**The problem**
Give the data again exactly, from its opening line through the line in which "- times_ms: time" appears.

**Stored data**
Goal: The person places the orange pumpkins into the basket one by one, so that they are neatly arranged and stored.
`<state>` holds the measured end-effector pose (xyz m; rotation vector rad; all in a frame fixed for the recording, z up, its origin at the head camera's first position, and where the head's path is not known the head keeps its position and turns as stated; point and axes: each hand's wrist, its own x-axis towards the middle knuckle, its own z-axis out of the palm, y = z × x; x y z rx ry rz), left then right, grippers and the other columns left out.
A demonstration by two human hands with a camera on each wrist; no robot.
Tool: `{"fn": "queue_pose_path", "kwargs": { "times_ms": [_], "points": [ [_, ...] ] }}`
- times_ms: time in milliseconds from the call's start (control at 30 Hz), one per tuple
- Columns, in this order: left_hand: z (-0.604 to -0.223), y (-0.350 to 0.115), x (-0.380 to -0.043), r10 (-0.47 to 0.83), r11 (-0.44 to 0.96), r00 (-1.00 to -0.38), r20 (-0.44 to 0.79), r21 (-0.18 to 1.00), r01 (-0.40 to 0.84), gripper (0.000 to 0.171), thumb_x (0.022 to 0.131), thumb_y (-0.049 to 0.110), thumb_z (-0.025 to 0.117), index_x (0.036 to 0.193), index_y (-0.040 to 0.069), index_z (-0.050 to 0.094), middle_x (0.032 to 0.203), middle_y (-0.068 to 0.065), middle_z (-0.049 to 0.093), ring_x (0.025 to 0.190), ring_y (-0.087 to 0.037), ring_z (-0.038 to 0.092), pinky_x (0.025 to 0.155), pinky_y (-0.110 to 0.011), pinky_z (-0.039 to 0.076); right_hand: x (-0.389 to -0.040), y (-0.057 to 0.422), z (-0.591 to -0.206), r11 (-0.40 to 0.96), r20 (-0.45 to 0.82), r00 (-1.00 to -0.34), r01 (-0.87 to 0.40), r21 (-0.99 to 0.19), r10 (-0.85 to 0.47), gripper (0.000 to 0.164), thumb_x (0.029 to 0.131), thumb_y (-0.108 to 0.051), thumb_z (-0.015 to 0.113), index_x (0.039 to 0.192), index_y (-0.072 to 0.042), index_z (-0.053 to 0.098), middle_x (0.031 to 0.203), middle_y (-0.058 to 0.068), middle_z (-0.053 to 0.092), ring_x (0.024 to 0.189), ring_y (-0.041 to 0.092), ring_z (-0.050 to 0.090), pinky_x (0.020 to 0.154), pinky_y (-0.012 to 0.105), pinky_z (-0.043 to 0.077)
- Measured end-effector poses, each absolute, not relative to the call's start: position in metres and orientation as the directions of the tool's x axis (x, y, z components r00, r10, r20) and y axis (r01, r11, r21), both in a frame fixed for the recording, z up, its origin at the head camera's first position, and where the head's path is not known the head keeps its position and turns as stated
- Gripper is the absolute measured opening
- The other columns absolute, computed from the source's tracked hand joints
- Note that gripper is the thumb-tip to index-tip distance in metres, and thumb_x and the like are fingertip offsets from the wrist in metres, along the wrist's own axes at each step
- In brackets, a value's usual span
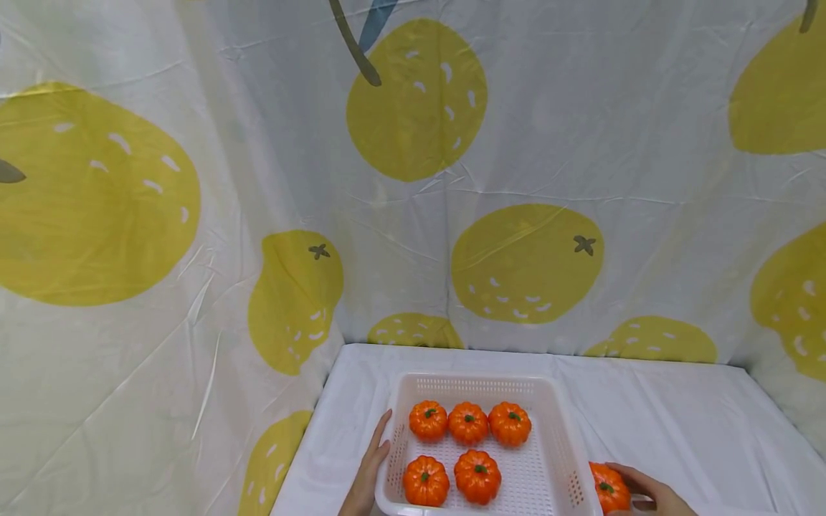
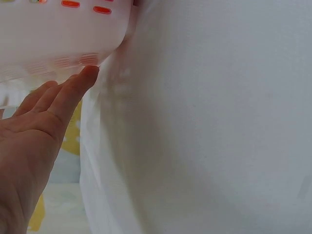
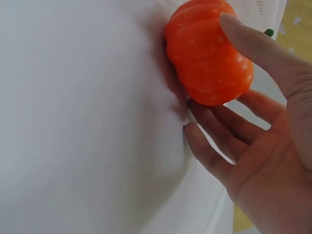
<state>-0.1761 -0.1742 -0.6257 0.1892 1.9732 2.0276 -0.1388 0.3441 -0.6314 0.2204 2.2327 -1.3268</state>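
Note:
A white perforated plastic basket sits on the table, with several small orange pumpkins in it. Three of them, among them the middle one, line its far side; two more, one being the pumpkin, lie nearer. My left hand has its fingers extended along the basket's left side; in the left wrist view the fingertips are right at its lower wall. Outside the basket's right wall, my right hand holds another orange pumpkin, thumb over its top and fingers around its side, close by the white cloth.
White cloth covers the table and shows to the right of and behind the basket. A curtain printed with yellow fruit hangs behind the table and along the left and right sides.

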Motion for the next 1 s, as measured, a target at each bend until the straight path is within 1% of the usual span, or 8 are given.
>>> {"fn": "queue_pose_path", "kwargs": {
  "times_ms": [100, 200, 300, 433, 533, 667, 767, 1000],
  "points": [
    [-0.626, -0.174, -0.176, 0.309, -0.003, -0.945, -0.112, 0.993, -0.118, 0.062, 0.111, 0.052, 0.027, 0.167, 0.036, 0.006, 0.176, -0.012, 0.003, 0.156, -0.044, 0.022, 0.12, -0.063, 0.033, -0.136, 0.343, -0.633, 0.49, -0.545, -0.838, 0.466, -0.737, -0.022, 0.1, 0.086, -0.046, 0.083, 0.156, 0.004, 0.032, 0.136, 0.029, 0.057, 0.102, 0.028, 0.065, 0.084, 0.05, 0.062],
    [-0.627, -0.175, -0.175, 0.311, -0.002, -0.945, -0.102, 0.994, -0.108, 0.062, 0.111, 0.051, 0.026, 0.167, 0.034, 0.005, 0.176, -0.015, 0.002, 0.156, -0.045, 0.021, 0.121, -0.065, 0.032, -0.134, 0.344, -0.635, 0.478, -0.556, -0.831, 0.502, -0.72, 0.036, 0.106, 0.081, -0.047, 0.086, 0.157, 0.002, 0.031, 0.135, 0.03, 0.057, 0.099, 0.03, 0.066, 0.081, 0.049, 0.063],
    [-0.627, -0.174, -0.175, 0.305, 0.001, -0.947, -0.105, 0.994, -0.109, 0.062, 0.111, 0.051, 0.026, 0.167, 0.035, 0.006, 0.176, -0.014, 0.003, 0.156, -0.045, 0.021, 0.121, -0.065, 0.031, -0.133, 0.346, -0.636, 0.5, -0.538, -0.842, 0.483, -0.719, 0.041, 0.106, 0.083, -0.048, 0.085, 0.157, 0.004, 0.029, 0.141, 0.035, 0.05, 0.103, 0.032, 0.065, 0.083, 0.051, 0.062],
    [-0.628, -0.174, -0.176, 0.302, -0.001, -0.948, -0.1, 0.994, -0.105, 0.059, 0.111, 0.049, 0.025, 0.167, 0.037, 0.008, 0.176, -0.011, 0.005, 0.157, -0.043, 0.021, 0.122, -0.065, 0.03, -0.134, 0.349, -0.637, 0.553, -0.491, -0.871, 0.411, -0.725, 0.003, 0.104, 0.087, -0.049, 0.081, 0.156, 0.007, 0.028, 0.145, 0.039, 0.046, 0.109, 0.034, 0.064, 0.088, 0.052, 0.06],
    [-0.63, -0.174, -0.176, 0.304, -0.003, -0.948, -0.095, 0.995, -0.101, 0.059, 0.112, 0.048, 0.025, 0.167, 0.037, 0.008, 0.176, -0.011, 0.006, 0.157, -0.043, 0.02, 0.122, -0.066, 0.029, -0.135, 0.349, -0.637, 0.577, -0.478, -0.878, 0.392, -0.717, 0.003, 0.105, 0.085, -0.053, 0.081, 0.155, 0.007, 0.031, 0.144, 0.039, 0.046, 0.108, 0.032, 0.064, 0.087, 0.051, 0.06],
    [-0.63, -0.174, -0.176, 0.306, -0.006, -0.947, -0.095, 0.995, -0.102, 0.06, 0.111, 0.049, 0.025, 0.167, 0.036, 0.007, 0.176, -0.012, 0.006, 0.157, -0.043, 0.02, 0.122, -0.065, 0.029, -0.137, 0.346, -0.637, 0.619, -0.454, -0.89, 0.38, -0.688, 0.042, 0.111, 0.078, -0.06, 0.084, 0.153, 0.007, 0.037, 0.144, 0.038, 0.047, 0.105, 0.028, 0.063, 0.087, 0.049, 0.06],
    [-0.629, -0.175, -0.176, 0.307, -0.006, -0.947, -0.096, 0.995, -0.103, 0.061, 0.111, 0.049, 0.026, 0.167, 0.034, 0.006, 0.176, -0.012, 0.005, 0.157, -0.043, 0.019, 0.122, -0.066, 0.028, -0.138, 0.342, -0.638, 0.648, -0.417, -0.907, 0.354, -0.675, 0.061, 0.116, 0.074, -0.064, 0.084, 0.151, 0.009, 0.038, 0.142, 0.039, 0.049, 0.106, 0.029, 0.062, 0.09, 0.048, 0.059],
    [-0.626, -0.173, -0.175, 0.284, 0.019, -0.952, -0.116, 0.993, -0.115, 0.063, 0.11, 0.052, 0.028, 0.167, 0.034, 0.007, 0.176, -0.013, 0.004, 0.157, -0.045, 0.019, 0.121, -0.066, 0.03, -0.139, 0.336, -0.641, 0.662, -0.386, -0.914, 0.367, -0.653, 0.126, 0.115, 0.077, -0.066, 0.081, 0.153, 0.007, 0.035, 0.136, 0.036, 0.054, 0.111, 0.038, 0.059, 0.088, 0.044, 0.057]
  ]
}}
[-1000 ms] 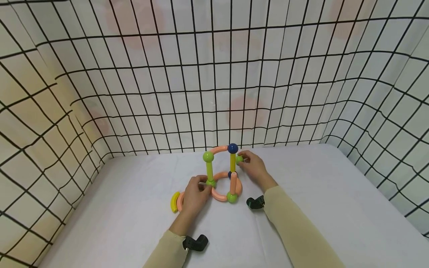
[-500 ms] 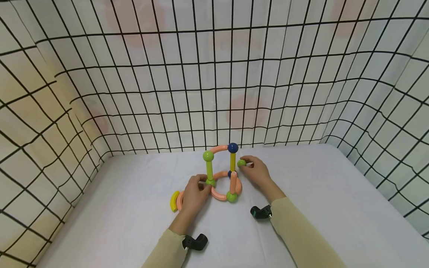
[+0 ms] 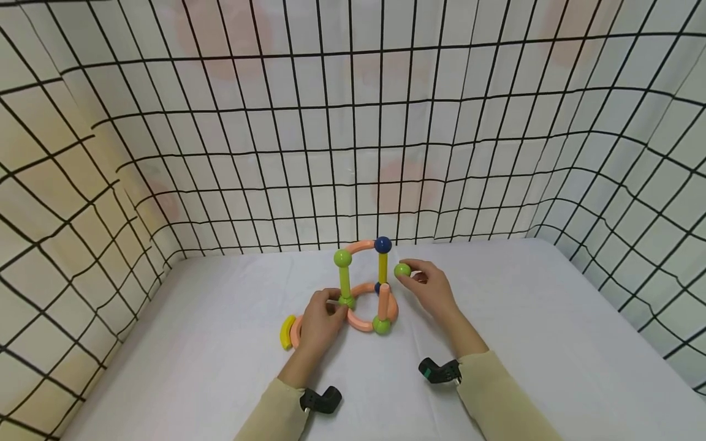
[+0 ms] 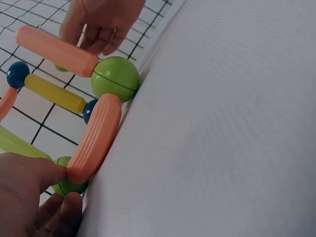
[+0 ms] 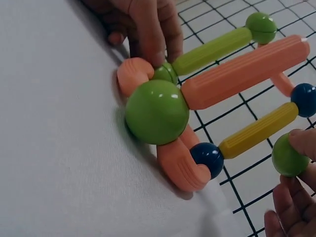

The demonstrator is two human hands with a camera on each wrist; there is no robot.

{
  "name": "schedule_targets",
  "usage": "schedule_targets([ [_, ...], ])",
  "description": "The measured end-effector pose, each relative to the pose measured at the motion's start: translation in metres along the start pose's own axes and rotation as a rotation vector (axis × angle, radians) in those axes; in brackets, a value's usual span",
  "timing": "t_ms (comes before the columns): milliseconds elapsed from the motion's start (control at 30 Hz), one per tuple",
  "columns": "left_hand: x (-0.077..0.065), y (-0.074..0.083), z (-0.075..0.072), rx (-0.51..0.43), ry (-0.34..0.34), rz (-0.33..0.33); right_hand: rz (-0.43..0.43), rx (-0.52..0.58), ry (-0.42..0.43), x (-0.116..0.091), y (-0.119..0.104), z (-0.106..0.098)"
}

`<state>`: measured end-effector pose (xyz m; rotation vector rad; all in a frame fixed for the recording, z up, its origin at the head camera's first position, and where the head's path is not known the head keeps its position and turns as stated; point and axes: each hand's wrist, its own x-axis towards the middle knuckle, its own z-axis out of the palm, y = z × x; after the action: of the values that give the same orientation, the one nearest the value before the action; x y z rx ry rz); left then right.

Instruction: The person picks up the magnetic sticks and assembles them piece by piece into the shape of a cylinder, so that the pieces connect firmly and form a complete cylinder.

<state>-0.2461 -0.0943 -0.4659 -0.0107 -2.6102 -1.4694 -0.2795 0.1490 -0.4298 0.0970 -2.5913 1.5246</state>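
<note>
A structure of magnetic sticks and balls stands on the table. Its ring of curved orange sticks (image 4: 96,140) carries a green stick (image 3: 344,280), a yellow stick (image 3: 383,268) and a straight orange stick (image 5: 247,71), all upright. A curved orange stick (image 3: 361,246) joins the upper green ball (image 3: 342,258) to the upper blue ball (image 3: 383,245). My left hand (image 3: 322,320) pinches the lower left green ball (image 4: 66,186) between thumb and fingers. Right of the structure, my right hand (image 3: 434,293) holds a loose green ball (image 5: 289,155) in its fingertips, apart from the other pieces.
Beside my left hand lie a curved yellow piece (image 3: 287,332) and a curved orange piece (image 3: 296,331), the latter partly hidden by the hand. A white cloth covers the table (image 3: 540,318). Black-gridded white walls (image 3: 309,153) rise at the back and sides.
My right hand has drawn back to the right and towards me, carrying the green ball away from the structure. My left hand keeps its grip on the lower ball.
</note>
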Motion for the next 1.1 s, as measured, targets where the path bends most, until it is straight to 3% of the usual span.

**Finished task**
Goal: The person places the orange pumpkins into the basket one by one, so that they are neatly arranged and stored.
`<state>` holds the measured end-effector pose (xyz m; rotation vector rad; all in a frame fixed for the recording, z up, its origin at the head camera's first position, and where the head's path is not known the head keeps its position and turns as stated; point and axes: each hand's wrist, its own x-axis towards the middle knuckle, its own z-axis out of the palm, y = z × x; x y z rx ry rz), left then right, grippers and the other columns left out.
A demonstration by two human hands with a camera on each wrist; no robot.
Tool: `{"fn": "queue_pose_path", "kwargs": { "times_ms": [_], "points": [ [_, ...] ] }}`
- times_ms: time in milliseconds from the call's start (control at 30 Hz), one per tuple

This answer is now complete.